DIRECTIONS
Without including any image, repeat every record exactly.

(Items listed in a dataset)

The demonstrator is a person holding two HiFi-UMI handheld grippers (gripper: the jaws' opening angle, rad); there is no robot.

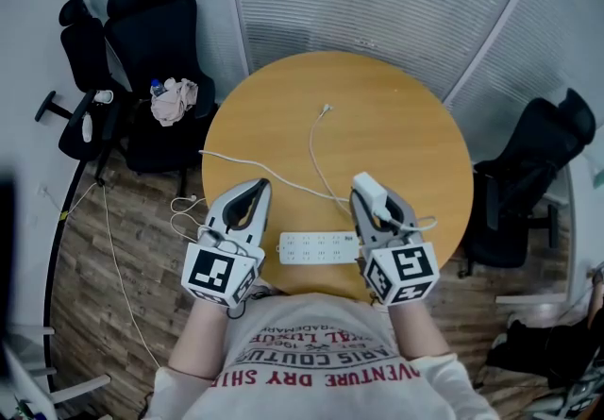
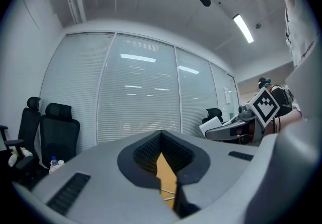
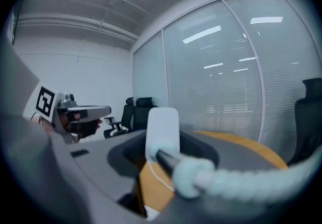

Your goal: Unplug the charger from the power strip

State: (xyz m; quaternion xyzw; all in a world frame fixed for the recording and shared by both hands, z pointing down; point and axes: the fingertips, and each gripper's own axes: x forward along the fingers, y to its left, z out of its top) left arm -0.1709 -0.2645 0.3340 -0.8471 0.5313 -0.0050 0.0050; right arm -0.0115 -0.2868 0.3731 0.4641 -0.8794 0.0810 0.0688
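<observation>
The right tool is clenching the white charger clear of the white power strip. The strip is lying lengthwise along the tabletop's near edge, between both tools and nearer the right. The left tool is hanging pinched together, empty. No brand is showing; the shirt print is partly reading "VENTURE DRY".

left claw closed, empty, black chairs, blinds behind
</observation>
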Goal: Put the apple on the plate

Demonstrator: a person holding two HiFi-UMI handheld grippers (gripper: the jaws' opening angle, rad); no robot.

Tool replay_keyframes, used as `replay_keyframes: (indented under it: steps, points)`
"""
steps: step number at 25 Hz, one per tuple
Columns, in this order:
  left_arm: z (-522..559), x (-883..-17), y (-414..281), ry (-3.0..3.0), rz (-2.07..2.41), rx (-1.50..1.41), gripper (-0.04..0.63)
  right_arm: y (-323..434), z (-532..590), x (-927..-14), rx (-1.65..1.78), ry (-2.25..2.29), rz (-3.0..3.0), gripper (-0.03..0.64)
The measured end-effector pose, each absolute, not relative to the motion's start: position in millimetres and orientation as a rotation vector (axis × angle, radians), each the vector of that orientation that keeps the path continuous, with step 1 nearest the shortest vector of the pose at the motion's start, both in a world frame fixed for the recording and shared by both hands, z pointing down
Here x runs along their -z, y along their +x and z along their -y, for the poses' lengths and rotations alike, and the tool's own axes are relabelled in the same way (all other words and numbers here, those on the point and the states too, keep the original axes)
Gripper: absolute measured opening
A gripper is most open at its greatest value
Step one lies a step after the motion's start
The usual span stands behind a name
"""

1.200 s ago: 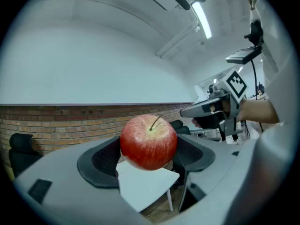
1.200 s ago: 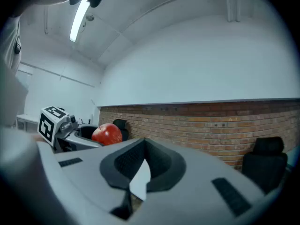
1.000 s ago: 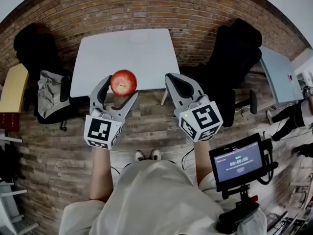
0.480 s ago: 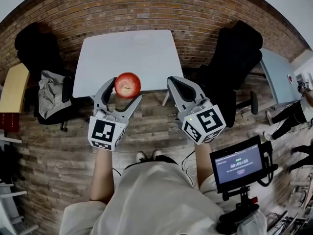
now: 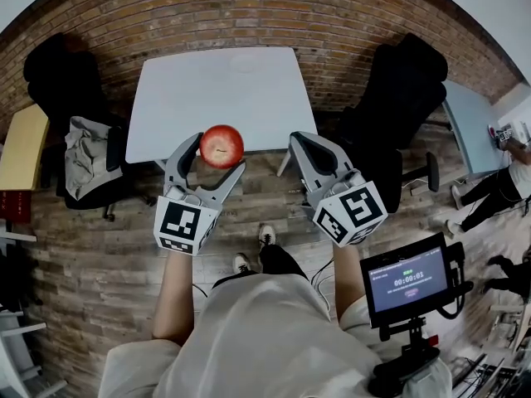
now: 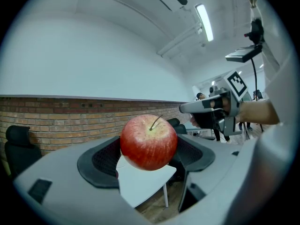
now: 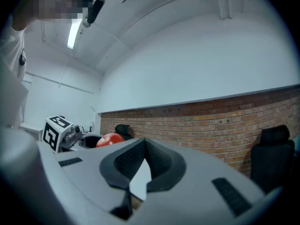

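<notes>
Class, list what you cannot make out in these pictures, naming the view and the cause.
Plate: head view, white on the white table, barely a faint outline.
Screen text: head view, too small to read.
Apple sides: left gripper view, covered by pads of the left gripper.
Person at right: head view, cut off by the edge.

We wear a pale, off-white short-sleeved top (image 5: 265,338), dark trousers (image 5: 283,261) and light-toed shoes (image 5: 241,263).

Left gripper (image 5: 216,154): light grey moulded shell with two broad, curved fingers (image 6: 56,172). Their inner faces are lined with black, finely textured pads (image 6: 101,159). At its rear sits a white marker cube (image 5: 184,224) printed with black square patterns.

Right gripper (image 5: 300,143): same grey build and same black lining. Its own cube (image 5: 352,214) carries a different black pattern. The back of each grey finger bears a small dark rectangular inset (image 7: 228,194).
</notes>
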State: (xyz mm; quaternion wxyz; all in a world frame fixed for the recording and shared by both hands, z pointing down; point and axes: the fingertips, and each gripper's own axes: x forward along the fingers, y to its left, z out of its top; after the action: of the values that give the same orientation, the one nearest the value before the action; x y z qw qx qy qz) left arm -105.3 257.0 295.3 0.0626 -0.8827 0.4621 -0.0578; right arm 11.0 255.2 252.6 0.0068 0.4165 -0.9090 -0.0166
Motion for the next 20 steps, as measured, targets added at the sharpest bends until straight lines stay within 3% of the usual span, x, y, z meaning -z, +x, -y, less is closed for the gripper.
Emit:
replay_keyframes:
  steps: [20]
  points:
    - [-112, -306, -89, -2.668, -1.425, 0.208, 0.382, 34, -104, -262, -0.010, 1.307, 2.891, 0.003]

REPLY
The demonstrator is a person holding two HiFi-UMI handheld grippers (gripper: the jaws' opening angle, rad); there is no robot.


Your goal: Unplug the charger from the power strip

State: (xyz m; quaternion xyzw; all in a world frame fixed for the recording and shared by both hands, z pointing down; point and axes: the fingertips, and each gripper's own axes: x forward along the fingers, y to its left, z out of its top) left arm -0.1709 -0.2645 0.3340 -0.8471 0.5313 -0.0050 0.0050; right arm -0.0115 -0.2868 0.3731 0.4641 -0.8794 0.0810 0.0688
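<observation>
The right tool is clenching the white charger clear of the white power strip. The strip is lying lengthwise along the tabletop's near edge, between both tools and nearer the right. The left tool is hanging pinched together, empty. No brand is showing; the shirt print is partly reading "VENTURE DRY".

left claw closed, empty, black chairs, blinds behind
</observation>
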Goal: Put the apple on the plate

Demonstrator: a person holding two HiFi-UMI handheld grippers (gripper: the jaws' opening angle, rad); no robot.

Tool replay_keyframes, used as `replay_keyframes: (indented under it: steps, points)`
"""
steps: step number at 25 Hz, one per tuple
Columns, in this order:
  left_arm: z (-522..559), x (-883..-17), y (-414..281), ry (-3.0..3.0), rz (-2.07..2.41), rx (-1.50..1.41), gripper (-0.04..0.63)
  right_arm: y (-323..434), z (-532..590), x (-927..-14), rx (-1.65..1.78), ry (-2.25..2.29), rz (-3.0..3.0), gripper (-0.03..0.64)
The measured end-effector pose, each absolute, not relative to the motion's start: position in millimetres and orientation as a rotation vector (axis × angle, radians), each the vector of that orientation that keeps the path continuous, with step 1 nearest the shortest vector of the pose at the motion's start, both in a world frame fixed for the recording and shared by both hands, z pointing down
Here x runs along their -z, y along their +x and z along their -y, for the poses' lengths and rotations alike, and the tool's own axes are relabelled in the same way (all other words and numbers here, those on the point and the states too, keep the original axes)
Gripper: absolute measured opening
A gripper is most open at its greatest value
Step one lies a step after the motion's start
The usual span stands behind a name
"""

1.200 s ago: 
1.200 s ago: 
1.000 s ago: 
0.480 s ago: 
now: 
now: 
now: 

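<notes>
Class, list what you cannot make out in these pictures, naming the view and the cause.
Plate: head view, white on the white table, barely a faint outline.
Screen text: head view, too small to read.
Apple sides: left gripper view, covered by pads of the left gripper.
Person at right: head view, cut off by the edge.

We wear a pale, off-white short-sleeved top (image 5: 265,338), dark trousers (image 5: 283,261) and light-toed shoes (image 5: 241,263).

Left gripper (image 5: 216,154): light grey moulded shell with two broad, curved fingers (image 6: 56,172). Their inner faces are lined with black, finely textured pads (image 6: 101,159). At its rear sits a white marker cube (image 5: 184,224) printed with black square patterns.

Right gripper (image 5: 300,143): same grey build and same black lining. Its own cube (image 5: 352,214) carries a different black pattern. The back of each grey finger bears a small dark rectangular inset (image 7: 228,194).
</notes>
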State: (xyz mm; quaternion wxyz; all in a world frame fixed for the recording and shared by both hands, z pointing down; point and axes: the fingertips, and each gripper's own axes: x forward along the fingers, y to its left, z out of its top; after the action: of the values that give the same orientation, the one nearest the value before the action; x y z qw qx qy qz) left arm -105.3 257.0 295.3 0.0626 -0.8827 0.4621 -0.0578; right arm 11.0 255.2 252.6 0.0068 0.4165 -0.9090 -0.0166
Motion for the next 20 steps, as measured, targets added at the sharpest bends until straight lines stay within 3% of the usual span, x, y, z meaning -z, +x, -y, less is closed for the gripper.
Emit:
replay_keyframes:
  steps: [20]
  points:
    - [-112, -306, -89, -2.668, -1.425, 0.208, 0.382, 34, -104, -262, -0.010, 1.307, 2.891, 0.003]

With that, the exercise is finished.